The deepest theories of agency already put the goal first. In active inference, an agent acts to minimize expected free energy — and a goal is simply a prior preference over observations it expects to make; behavior is what closes the gap between the world and the intended world16. Empowerment and intrinsic-motivation accounts unify as constrained entropy maximization — goal-seeking without an external reward at all. World models such as Dreamer show that once an agent can imagine futures, planning becomes goal-conditioned inference over that model15. Attention answers what is related to what. Intent answers what should be true, and how do I make it so.
A thesis is only as strong as what it builds. Three AAIRC systems instantiate intent is all you need across the full stack: CORTEX orchestrates toward goals, COREAI governs the autonomy, and MANTIS gives it memory.
CORTEX is Pillar I and III, in production. It treats agents as definitions, not implementations: you give it a goal, and an LLM-powered Nerve Center decomposes it, manufactures the agents needed to achieve it at runtime, binds them to sub-goals, and adapts as results arrive. Its own whitepaper states the thesis exactly: "the shift from task-driven to goal-driven operation is what enables true autonomy."
Autonomy without governance is a liability. COREAI is the foundational platform that makes goal-driven agents safe to deploy: a master planner spawns and supervises agents, but every action passes through a Tool Runner they cannot bypass.

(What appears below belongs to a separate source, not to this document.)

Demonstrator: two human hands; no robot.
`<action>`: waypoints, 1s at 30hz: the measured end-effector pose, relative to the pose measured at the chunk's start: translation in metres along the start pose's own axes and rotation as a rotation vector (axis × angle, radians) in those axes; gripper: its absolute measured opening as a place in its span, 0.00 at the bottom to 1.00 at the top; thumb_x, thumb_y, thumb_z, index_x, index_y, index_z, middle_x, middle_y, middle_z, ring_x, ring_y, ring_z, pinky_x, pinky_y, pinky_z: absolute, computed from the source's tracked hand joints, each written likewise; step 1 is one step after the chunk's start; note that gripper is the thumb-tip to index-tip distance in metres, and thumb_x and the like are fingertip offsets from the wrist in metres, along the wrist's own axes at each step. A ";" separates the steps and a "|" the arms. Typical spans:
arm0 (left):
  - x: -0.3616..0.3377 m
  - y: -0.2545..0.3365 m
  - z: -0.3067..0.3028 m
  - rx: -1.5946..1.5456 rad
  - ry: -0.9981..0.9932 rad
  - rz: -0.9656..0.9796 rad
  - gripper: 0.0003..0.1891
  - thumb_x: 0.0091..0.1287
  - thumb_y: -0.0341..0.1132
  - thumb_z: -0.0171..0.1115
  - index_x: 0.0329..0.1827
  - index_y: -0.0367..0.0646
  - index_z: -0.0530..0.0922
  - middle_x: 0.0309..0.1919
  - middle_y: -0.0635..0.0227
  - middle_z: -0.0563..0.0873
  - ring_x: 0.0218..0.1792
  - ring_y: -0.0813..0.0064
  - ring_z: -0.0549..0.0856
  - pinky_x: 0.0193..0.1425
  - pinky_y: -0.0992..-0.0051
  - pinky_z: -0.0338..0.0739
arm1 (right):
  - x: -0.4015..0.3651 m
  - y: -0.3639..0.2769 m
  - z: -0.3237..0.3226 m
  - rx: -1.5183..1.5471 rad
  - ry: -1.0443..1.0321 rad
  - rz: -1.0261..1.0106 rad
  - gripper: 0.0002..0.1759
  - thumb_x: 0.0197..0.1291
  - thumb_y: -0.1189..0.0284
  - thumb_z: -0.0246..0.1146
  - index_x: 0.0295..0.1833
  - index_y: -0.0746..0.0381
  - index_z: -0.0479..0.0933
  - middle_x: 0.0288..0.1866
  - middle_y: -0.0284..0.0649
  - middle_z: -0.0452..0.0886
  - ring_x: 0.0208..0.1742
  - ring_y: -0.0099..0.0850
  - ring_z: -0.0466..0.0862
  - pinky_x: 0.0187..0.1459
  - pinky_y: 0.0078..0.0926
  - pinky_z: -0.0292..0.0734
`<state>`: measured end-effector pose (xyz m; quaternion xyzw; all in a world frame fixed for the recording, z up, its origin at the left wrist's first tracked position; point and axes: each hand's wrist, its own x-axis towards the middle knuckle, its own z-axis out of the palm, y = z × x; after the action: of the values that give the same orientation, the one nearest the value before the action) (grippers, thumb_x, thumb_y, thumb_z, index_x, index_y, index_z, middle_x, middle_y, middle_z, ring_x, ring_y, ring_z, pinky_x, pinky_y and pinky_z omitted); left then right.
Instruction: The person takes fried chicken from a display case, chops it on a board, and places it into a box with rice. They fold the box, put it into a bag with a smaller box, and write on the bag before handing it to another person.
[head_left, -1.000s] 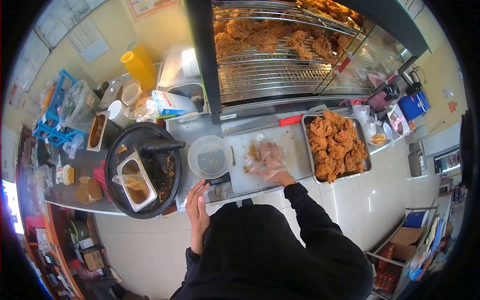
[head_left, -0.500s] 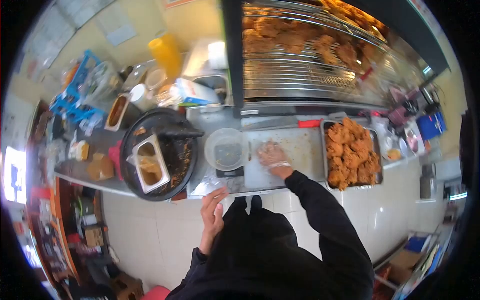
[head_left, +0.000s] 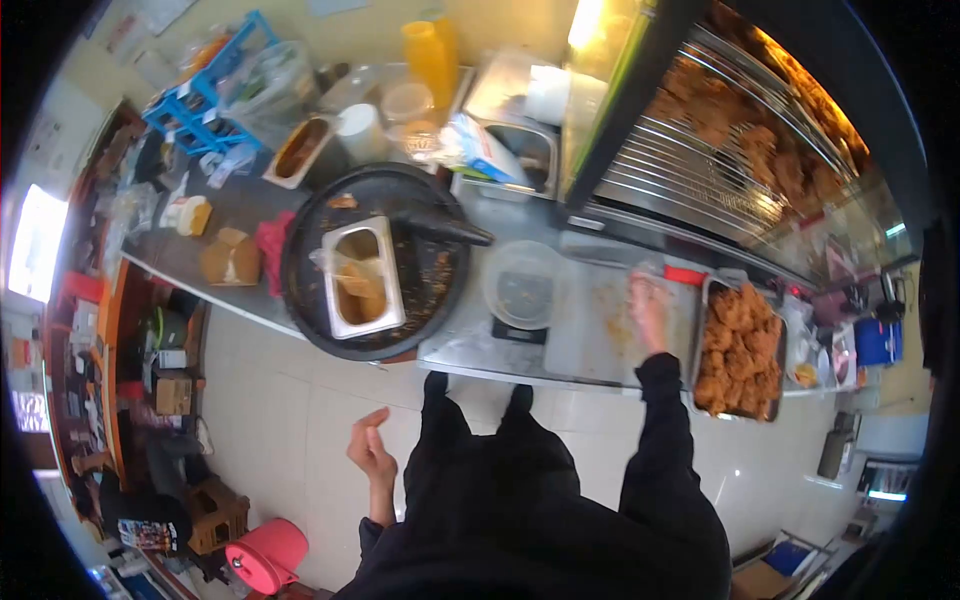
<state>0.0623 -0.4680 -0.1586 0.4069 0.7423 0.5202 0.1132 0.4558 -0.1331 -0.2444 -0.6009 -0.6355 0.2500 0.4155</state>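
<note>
Head view: red-handled knife [head_left: 686, 275] beside right grip [head_left: 648, 303], closure unclear; left grip [head_left: 372, 450] released.

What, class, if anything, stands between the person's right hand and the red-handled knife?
Nothing visible does. The right hand is over the cutting board, its fingertips close to the red handle of the knife; blur hides whether they touch.
</note>
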 end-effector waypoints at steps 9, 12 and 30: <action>0.188 -0.156 -0.118 0.183 0.421 -0.026 0.20 0.69 0.32 0.58 0.61 0.33 0.74 0.61 0.54 0.78 0.61 0.60 0.77 0.60 0.67 0.72 | 0.008 -0.404 0.125 0.648 -0.579 0.332 0.16 0.68 0.59 0.61 0.50 0.60 0.76 0.31 0.30 0.75 0.21 0.12 0.69 0.16 0.07 0.57; 0.258 -0.203 -0.116 0.258 0.373 -0.011 0.49 0.54 0.39 0.75 0.74 0.33 0.53 0.70 0.49 0.65 0.67 0.52 0.68 0.66 0.59 0.65 | 0.005 -0.496 0.235 0.664 -0.925 0.263 0.14 0.67 0.60 0.61 0.49 0.59 0.76 0.30 0.29 0.73 0.21 0.12 0.67 0.16 0.07 0.58; 0.354 -0.238 -0.122 -0.034 0.242 -0.126 0.57 0.39 0.34 0.83 0.72 0.34 0.54 0.62 0.49 0.69 0.63 0.51 0.72 0.66 0.62 0.68 | -0.046 -0.600 0.558 -0.386 -1.630 -0.639 0.18 0.66 0.64 0.57 0.60 0.53 0.77 0.55 0.47 0.80 0.57 0.49 0.78 0.58 0.41 0.73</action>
<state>-0.3532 -0.3261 -0.2212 0.2916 0.7657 0.5699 0.0622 -0.3433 -0.1682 -0.0599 -0.0904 -0.9011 0.3604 -0.2235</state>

Intent persists only if the agent remembers. MANTIS is the graph-memory and world-model layer: a high-performance embedded graph database that stores the relationships between goals, agents, skills, tools, and outcomes — the substrate the self-correction loop reads from and writes to.
CORTEX orchestrates toward the goal. COREAI governs the autonomy. MANTIS remembers. Together they are the architecture of intent — a machine that is given a what, and discovers the how.
Not because attention is obsolete — it remains the substrate of perception. But because the question that defines this era is no longer "what is the most likely continuation?" It is "what outcome do we want, and what will a system do, autonomously and correctably, to achieve it?"
Every mechanism above — goal-conditioned value, self-designing harnesses, self-correction, active inference — is a different answer to the same reorganization: make the goal the primary object of computation, and intelligence follows as the search for how to reach it. That is a thesis, and a program of engineering. At AAIRC, it is also a running system.
In the post-agentic world, we do not program behavior. We specify intent — and the machine builds the rest.
Note: "Intent is all you need" is a programmatic thesis — a synthesis across goal-conditioned RL, self-referential self-improvement, and closed-loop correction — not a single empirically settled result. Named 2023–2026 findings are drawn from the primary sources above; benchmark figures are as reported by their authors.